[Data extracts — start]
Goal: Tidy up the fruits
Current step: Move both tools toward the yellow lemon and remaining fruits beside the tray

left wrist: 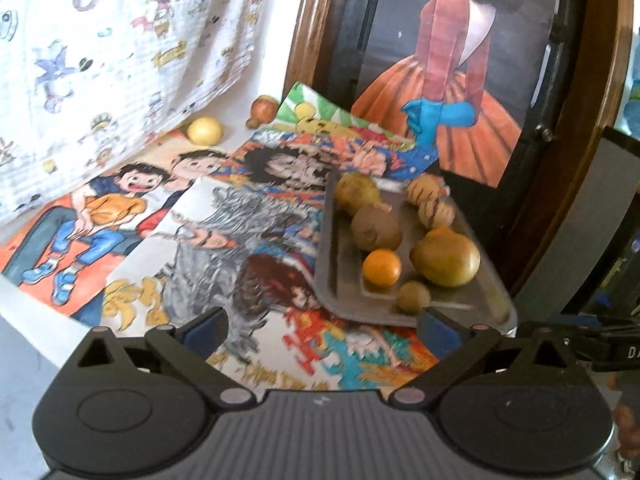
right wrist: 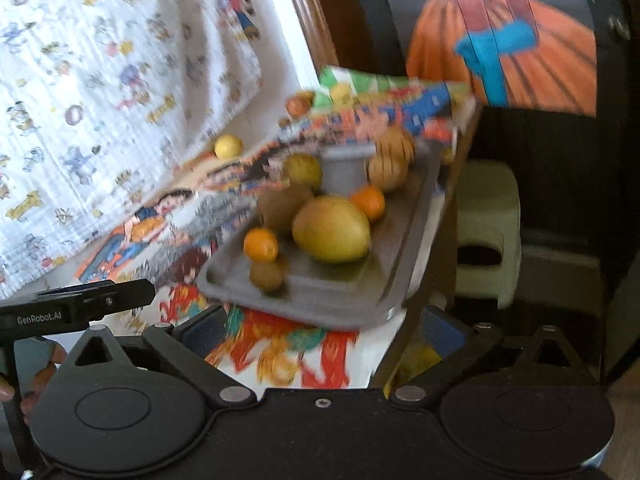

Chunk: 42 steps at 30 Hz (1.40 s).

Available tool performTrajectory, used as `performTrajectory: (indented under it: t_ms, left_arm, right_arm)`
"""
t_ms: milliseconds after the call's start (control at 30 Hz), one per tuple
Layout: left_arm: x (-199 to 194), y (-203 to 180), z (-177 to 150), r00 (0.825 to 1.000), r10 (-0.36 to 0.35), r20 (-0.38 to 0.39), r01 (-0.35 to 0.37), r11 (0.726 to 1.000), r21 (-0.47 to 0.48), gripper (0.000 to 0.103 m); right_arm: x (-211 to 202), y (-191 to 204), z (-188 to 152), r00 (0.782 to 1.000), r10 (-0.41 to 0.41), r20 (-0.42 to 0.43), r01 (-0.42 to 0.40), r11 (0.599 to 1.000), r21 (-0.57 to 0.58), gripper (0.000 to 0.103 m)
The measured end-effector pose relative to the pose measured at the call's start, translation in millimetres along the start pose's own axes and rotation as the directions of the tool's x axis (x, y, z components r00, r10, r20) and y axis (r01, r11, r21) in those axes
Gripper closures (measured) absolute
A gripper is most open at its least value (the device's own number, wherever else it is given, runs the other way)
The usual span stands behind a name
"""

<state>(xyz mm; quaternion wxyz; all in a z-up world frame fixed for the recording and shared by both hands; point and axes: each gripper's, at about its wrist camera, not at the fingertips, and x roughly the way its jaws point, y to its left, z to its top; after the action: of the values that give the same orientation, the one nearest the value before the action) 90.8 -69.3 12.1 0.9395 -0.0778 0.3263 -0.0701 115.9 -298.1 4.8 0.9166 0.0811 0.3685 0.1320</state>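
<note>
Both grippers open, nothing held: left gripper [left wrist: 320, 326] and right gripper [right wrist: 320, 326] have fingers spread wide, hovering just short of the grey tray [left wrist: 340, 280]. Tray sits on cartoon posters [left wrist: 200, 240] at the table's right edge. On tray: big yellow-green mango [left wrist: 445, 258], orange [left wrist: 381, 267], brown kiwi [left wrist: 376, 227], small kiwi [left wrist: 413, 297], two striped fruits [left wrist: 430, 200], plus a 2nd orange [right wrist: 368, 201] seen from right wrist. Off tray, well apart: lemon [left wrist: 205, 131] and a brown-orange fruit [left wrist: 263, 109] by the printed cloth [left wrist: 100, 60]. Right wrist view blurry.
</note>
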Motion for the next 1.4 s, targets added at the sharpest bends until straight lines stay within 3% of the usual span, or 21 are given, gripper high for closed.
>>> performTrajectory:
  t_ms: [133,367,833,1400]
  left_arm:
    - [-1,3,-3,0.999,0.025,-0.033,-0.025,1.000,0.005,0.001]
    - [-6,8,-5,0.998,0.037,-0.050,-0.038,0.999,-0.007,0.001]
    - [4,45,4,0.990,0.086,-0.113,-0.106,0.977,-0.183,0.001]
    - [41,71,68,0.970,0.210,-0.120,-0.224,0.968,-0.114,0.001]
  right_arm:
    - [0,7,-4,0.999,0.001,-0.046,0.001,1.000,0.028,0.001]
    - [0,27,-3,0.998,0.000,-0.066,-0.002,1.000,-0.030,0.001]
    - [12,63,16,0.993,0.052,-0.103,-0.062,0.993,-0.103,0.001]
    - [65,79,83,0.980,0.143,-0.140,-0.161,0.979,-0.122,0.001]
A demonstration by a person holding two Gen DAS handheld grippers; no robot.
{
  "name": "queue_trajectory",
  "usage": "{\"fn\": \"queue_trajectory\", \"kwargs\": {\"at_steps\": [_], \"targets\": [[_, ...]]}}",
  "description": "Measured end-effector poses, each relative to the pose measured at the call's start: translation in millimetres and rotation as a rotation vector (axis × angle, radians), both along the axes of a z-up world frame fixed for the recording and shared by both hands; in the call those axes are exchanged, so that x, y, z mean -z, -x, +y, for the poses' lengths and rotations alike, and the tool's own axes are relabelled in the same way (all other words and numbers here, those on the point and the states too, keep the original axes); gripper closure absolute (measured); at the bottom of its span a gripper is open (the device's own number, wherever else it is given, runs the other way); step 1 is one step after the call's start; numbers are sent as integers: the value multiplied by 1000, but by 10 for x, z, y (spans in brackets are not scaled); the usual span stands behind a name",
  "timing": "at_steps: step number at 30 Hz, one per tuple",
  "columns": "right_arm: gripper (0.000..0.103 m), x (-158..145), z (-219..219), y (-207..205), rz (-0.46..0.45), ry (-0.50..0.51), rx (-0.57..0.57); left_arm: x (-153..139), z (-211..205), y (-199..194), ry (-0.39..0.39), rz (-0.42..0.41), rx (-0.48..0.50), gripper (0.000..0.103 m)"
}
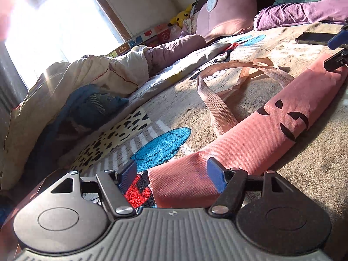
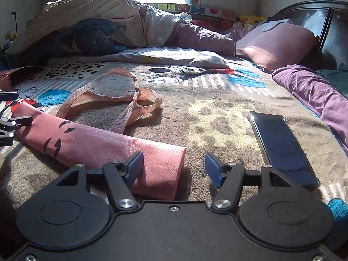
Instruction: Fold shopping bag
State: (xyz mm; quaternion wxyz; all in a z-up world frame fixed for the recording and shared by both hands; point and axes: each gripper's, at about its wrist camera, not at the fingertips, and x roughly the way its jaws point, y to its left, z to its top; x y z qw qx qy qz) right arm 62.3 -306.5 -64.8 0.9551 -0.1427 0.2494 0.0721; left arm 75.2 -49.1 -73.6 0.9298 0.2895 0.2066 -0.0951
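The pink shopping bag lies on the bed folded into a long narrow strip, black print facing up. Its two woven handles sprawl loose on the blanket beside it. My left gripper is open at one end of the strip, which lies between the blue pads without being pinched. In the right wrist view the bag runs off to the left, handles behind it. My right gripper is open at the other end, its left pad over the bag's edge. Each gripper shows in the other's view: right, left.
A dark phone lies on the cartoon-print blanket just right of my right gripper. A heaped duvet fills the far side under the window. A pink pillow and a purple pillow lie by the dark headboard.
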Motion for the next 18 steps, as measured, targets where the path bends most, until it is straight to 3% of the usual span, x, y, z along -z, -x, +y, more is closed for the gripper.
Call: {"fn": "queue_trajectory", "kwargs": {"at_steps": [2, 3, 11, 13, 18], "targets": [[53, 17, 135, 26, -32, 114, -44, -35, 0, -16, 52, 19, -2, 33], [55, 15, 157, 17, -33, 121, -60, -47, -10, -19, 71, 28, 5, 33], [58, -14, 341, -96, 17, 20, -155, -36, -341, -111, 211, 114, 80, 33], [59, -12, 375, -154, 39, -46, -174, -1, -465, -140, 245, 132, 103, 34], [65, 35, 372, -267, 72, -138, -185, 61, -435, -225, 317, 179, 109, 32]]}}
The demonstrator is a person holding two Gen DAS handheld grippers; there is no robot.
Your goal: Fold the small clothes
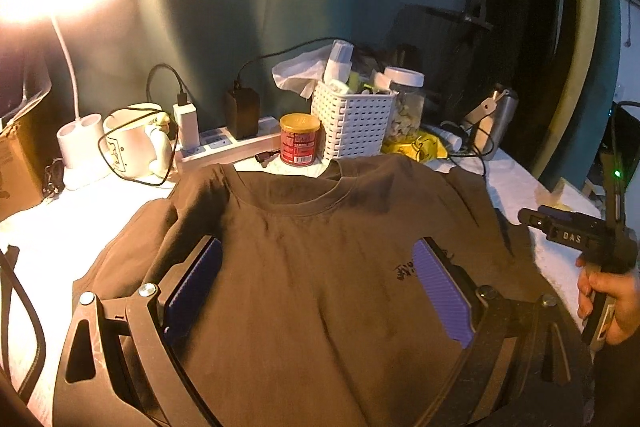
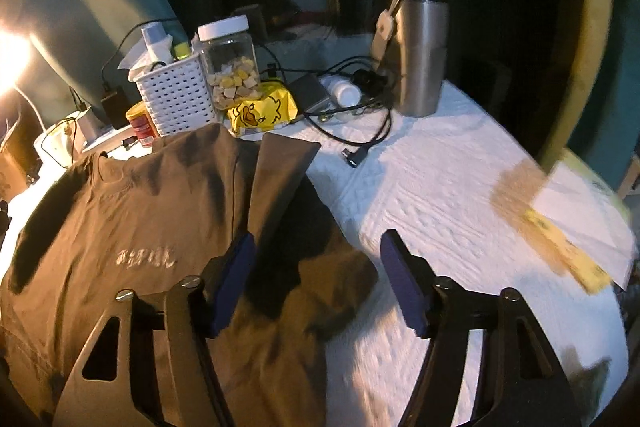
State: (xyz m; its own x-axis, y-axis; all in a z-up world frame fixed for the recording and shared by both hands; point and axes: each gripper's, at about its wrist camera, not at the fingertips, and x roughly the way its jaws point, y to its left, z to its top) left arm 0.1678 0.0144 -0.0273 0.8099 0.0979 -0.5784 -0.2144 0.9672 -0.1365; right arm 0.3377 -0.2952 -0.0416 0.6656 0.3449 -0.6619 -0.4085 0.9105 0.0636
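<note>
A brown T-shirt [image 1: 320,267] lies front up on the white tablecloth [image 1: 52,227], collar toward the far clutter, small print on its chest. My left gripper [image 1: 318,259] is open and hovers above the shirt's chest, pads apart, holding nothing. The shirt also shows in the right wrist view [image 2: 132,227], its right sleeve [image 2: 280,179] folded inward. My right gripper [image 2: 318,259] is open and empty above the shirt's right edge and the cloth. The right gripper also shows at the right edge of the left wrist view [image 1: 568,227], held in a hand.
Behind the shirt stand a lit desk lamp [image 1: 76,135], white mug [image 1: 132,143], power strip [image 1: 228,143], red can [image 1: 300,139], white basket [image 1: 356,123], snack jar [image 2: 232,67], yellow packet [image 2: 260,111], steel flask [image 2: 420,55] and cables [image 2: 360,131]. Papers [image 2: 568,219] lie right.
</note>
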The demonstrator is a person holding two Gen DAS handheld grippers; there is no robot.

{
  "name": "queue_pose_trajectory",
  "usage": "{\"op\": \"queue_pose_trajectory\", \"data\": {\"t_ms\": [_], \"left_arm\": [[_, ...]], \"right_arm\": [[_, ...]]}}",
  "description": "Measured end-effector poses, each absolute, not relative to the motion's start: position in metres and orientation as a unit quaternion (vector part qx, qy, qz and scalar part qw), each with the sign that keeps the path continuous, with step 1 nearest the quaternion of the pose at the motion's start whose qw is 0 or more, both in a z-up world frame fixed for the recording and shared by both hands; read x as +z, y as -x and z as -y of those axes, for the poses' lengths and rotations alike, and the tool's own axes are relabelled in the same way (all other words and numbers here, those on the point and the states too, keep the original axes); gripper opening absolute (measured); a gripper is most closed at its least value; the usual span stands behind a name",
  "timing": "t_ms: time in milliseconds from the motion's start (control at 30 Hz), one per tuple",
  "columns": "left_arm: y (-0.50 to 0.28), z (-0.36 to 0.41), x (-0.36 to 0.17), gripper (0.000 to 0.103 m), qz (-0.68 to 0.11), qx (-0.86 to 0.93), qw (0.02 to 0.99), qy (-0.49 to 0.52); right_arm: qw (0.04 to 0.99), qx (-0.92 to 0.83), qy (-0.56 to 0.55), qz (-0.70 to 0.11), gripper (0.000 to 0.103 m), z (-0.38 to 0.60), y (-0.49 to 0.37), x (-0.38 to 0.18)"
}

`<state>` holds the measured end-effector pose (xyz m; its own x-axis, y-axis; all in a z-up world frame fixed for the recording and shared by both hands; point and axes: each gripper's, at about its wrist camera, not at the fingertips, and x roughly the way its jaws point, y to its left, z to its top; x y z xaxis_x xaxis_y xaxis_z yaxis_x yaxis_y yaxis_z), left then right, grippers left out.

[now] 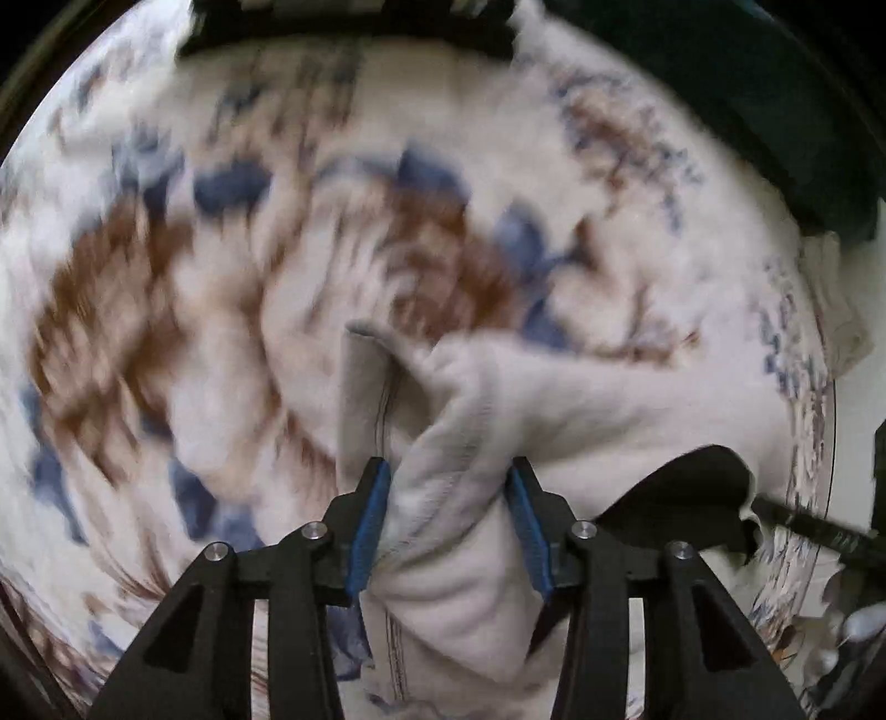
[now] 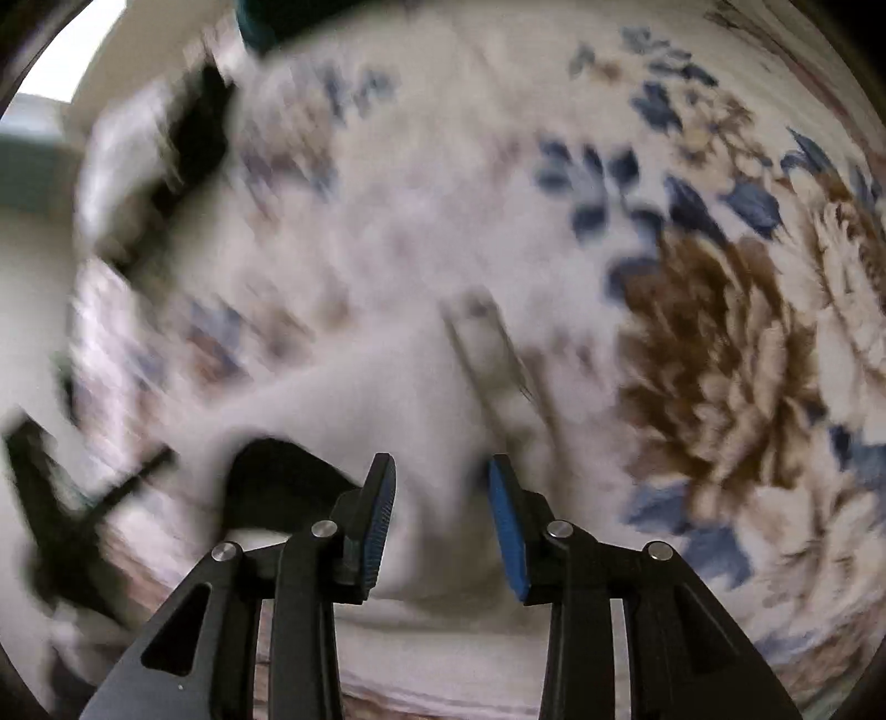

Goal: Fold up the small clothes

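A small pale grey garment (image 1: 470,581) lies bunched on a floral bedspread (image 1: 166,277). In the left wrist view a stitched hem fold stands up between the fingers of my left gripper (image 1: 449,465). Its blue pads stand apart with the cloth loosely filling the gap. In the blurred right wrist view the same pale garment (image 2: 432,387) runs between the fingers of my right gripper (image 2: 442,459), whose pads stand apart and do not pinch it. A black patch (image 1: 692,498) sits beside the garment, and the black patch (image 2: 277,476) also shows left of the right gripper.
The bedspread (image 2: 720,360) has brown flowers and blue leaves and fills both views. A dark green cloth (image 1: 775,111) lies at the top right of the left view. A black rod (image 1: 803,520) crosses the bed's right edge. A black object (image 1: 343,27) sits at the top.
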<state>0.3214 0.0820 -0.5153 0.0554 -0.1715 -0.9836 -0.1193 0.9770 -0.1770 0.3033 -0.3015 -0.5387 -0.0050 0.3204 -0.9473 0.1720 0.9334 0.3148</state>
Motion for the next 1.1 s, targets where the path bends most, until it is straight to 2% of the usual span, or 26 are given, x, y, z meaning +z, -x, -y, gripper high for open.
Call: {"op": "queue_pose_trajectory", "data": {"t_ms": [100, 200, 267, 300, 333, 433, 500, 633, 700, 733, 833, 967, 1000, 1067, 1100], "left_arm": [[-0.316, -0.096, -0.516, 0.044, -0.687, -0.011, 0.709, 0.155], [-0.311, -0.099, -0.484, 0.044, -0.660, -0.021, 0.728, 0.181], [-0.302, -0.093, -0.466, 0.051, -0.644, -0.030, 0.743, 0.182], [-0.299, -0.090, -0.463, 0.063, -0.642, -0.033, 0.745, 0.178], [-0.296, -0.086, -0.464, 0.065, -0.641, -0.034, 0.748, 0.169], [-0.288, -0.079, -0.487, 0.065, -0.663, -0.014, 0.735, 0.141], [-0.278, -0.081, -0.499, 0.065, -0.672, -0.005, 0.723, 0.158], [-0.256, -0.088, -0.495, 0.065, -0.668, 0.014, 0.722, 0.179], [-0.244, -0.091, -0.491, 0.065, -0.664, 0.023, 0.724, 0.187], [-0.239, -0.094, -0.490, 0.065, -0.664, 0.032, 0.722, 0.190], [-0.233, -0.106, -0.486, 0.065, -0.663, 0.051, 0.718, 0.208], [-0.226, -0.124, -0.485, 0.068, -0.650, 0.051, 0.707, 0.273], [-0.225, -0.127, -0.485, 0.073, -0.643, 0.042, 0.703, 0.300], [-0.219, -0.136, -0.493, 0.079, -0.615, 0.024, 0.687, 0.387], [-0.216, -0.137, -0.498, 0.080, -0.603, 0.023, 0.679, 0.419]], "right_arm": [[0.647, 0.048, -0.156, -0.745, 0.037, 0.303, -0.288, -0.573], [0.651, 0.056, -0.202, -0.730, 0.039, 0.318, -0.281, -0.568], [0.663, 0.050, -0.237, -0.709, 0.041, 0.331, -0.276, -0.555], [0.670, 0.046, -0.270, -0.690, 0.041, 0.341, -0.270, -0.546], [0.671, 0.044, -0.287, -0.682, 0.043, 0.345, -0.268, -0.542], [0.664, 0.040, -0.333, -0.668, 0.044, 0.356, -0.258, -0.541], [0.656, 0.034, -0.344, -0.671, 0.044, 0.357, -0.250, -0.547], [0.652, 0.043, -0.318, -0.687, 0.043, 0.341, -0.237, -0.559], [0.648, 0.053, -0.317, -0.690, 0.021, 0.331, -0.232, -0.568], [0.647, 0.058, -0.317, -0.691, 0.004, 0.328, -0.229, -0.572], [0.655, 0.024, -0.286, -0.699, 0.003, 0.329, -0.224, -0.574], [0.638, 0.019, -0.312, -0.703, 0.004, 0.343, -0.219, -0.575], [0.633, 0.027, -0.333, -0.699, 0.005, 0.347, -0.219, -0.573], [0.625, 0.027, -0.362, -0.691, 0.026, 0.357, -0.217, -0.568], [0.621, 0.026, -0.386, -0.682, 0.061, 0.362, -0.215, -0.567]]}}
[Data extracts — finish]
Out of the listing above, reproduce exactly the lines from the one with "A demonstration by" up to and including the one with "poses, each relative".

A demonstration by a person holding two Gen DAS handheld grippers; no robot.
{
  "name": "queue_trajectory",
  "usage": "{\"fn\": \"queue_trajectory\", \"kwargs\": {\"at_steps\": [_], \"targets\": [[_, ...]]}}",
  "description": "Measured end-effector poses, each relative to the pose measured at the call's start: translation in millimetres and rotation as a rotation vector (axis × angle, radians), both along the axes of a z-up world frame fixed for the recording and shared by both hands; in the call those axes are exchanged, so that x, y, z mean -z, -x, +y, for the poses' lengths and rotations alike, and the tool's own axes are relabelled in the same way (all other words and numbers here, those on the point and the states too, keep the original axes); gripper closure absolute (measured); at the bottom of its span a gripper is open (the device's own number, wherever else it is given, runs the other way); step 1 is one step after the call's start; numbers are sent as integers: the value multiplied by 1000, but by 10 for x, z, y (spans in brackets are not scaled); the usual span stands behind a name",

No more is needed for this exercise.